Study material: Begin

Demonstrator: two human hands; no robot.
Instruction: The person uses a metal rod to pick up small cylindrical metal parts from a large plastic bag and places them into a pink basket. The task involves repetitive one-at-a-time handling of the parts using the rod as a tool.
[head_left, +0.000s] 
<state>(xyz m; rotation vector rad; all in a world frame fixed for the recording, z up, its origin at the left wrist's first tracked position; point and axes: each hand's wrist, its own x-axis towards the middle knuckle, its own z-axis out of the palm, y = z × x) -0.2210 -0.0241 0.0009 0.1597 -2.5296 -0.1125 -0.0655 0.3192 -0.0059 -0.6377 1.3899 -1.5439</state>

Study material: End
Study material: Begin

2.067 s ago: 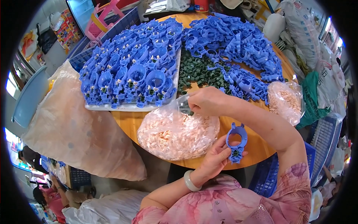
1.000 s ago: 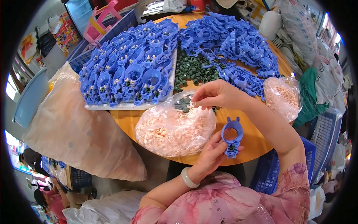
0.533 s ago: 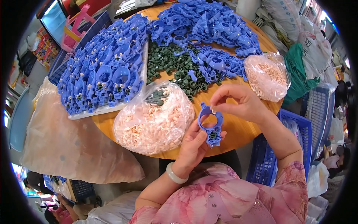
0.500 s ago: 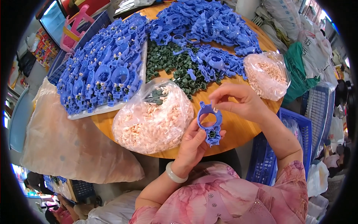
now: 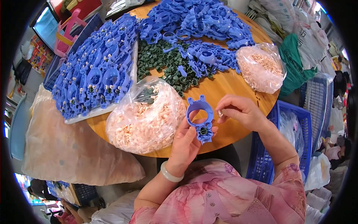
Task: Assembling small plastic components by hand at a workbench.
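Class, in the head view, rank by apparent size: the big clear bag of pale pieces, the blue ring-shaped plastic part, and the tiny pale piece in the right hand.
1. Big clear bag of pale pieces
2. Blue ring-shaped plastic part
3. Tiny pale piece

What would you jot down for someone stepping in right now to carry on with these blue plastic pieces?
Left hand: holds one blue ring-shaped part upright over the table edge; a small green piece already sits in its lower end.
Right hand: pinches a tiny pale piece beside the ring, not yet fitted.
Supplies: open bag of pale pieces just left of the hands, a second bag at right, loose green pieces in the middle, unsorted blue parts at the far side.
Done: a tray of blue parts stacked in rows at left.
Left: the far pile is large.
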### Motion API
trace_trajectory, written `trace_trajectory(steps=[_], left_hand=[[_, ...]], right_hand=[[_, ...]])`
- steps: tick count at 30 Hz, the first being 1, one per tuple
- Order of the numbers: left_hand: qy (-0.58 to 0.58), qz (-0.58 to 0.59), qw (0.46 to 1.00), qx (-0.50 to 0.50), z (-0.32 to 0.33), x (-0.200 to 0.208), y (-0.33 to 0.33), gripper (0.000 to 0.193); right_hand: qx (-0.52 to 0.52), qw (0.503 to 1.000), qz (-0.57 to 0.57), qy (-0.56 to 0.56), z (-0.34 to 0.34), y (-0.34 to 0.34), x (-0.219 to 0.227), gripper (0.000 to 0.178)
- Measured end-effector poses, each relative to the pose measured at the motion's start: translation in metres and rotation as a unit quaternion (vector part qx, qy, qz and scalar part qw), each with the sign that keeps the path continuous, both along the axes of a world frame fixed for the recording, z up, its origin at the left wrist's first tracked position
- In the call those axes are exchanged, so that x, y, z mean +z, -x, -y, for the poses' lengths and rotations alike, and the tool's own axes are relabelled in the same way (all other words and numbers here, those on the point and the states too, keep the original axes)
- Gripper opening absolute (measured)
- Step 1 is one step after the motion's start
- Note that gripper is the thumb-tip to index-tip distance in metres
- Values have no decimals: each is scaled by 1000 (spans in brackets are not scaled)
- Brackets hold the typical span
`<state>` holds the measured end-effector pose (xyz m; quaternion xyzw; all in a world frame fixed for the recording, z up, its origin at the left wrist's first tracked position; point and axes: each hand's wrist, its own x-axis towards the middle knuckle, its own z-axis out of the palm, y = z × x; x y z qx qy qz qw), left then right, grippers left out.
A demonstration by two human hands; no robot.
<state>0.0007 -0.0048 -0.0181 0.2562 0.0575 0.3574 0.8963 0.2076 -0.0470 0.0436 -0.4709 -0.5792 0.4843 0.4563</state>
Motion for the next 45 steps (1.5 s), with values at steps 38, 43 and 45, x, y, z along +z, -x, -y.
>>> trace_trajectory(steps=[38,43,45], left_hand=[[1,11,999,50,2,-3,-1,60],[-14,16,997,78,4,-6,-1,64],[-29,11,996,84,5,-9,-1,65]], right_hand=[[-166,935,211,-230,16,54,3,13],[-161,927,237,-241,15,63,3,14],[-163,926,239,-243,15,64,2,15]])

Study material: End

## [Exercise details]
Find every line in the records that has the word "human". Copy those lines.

## [Solved problem]
Demonstrator: two human hands; no robot.
A demonstration by two human hands; no robot.

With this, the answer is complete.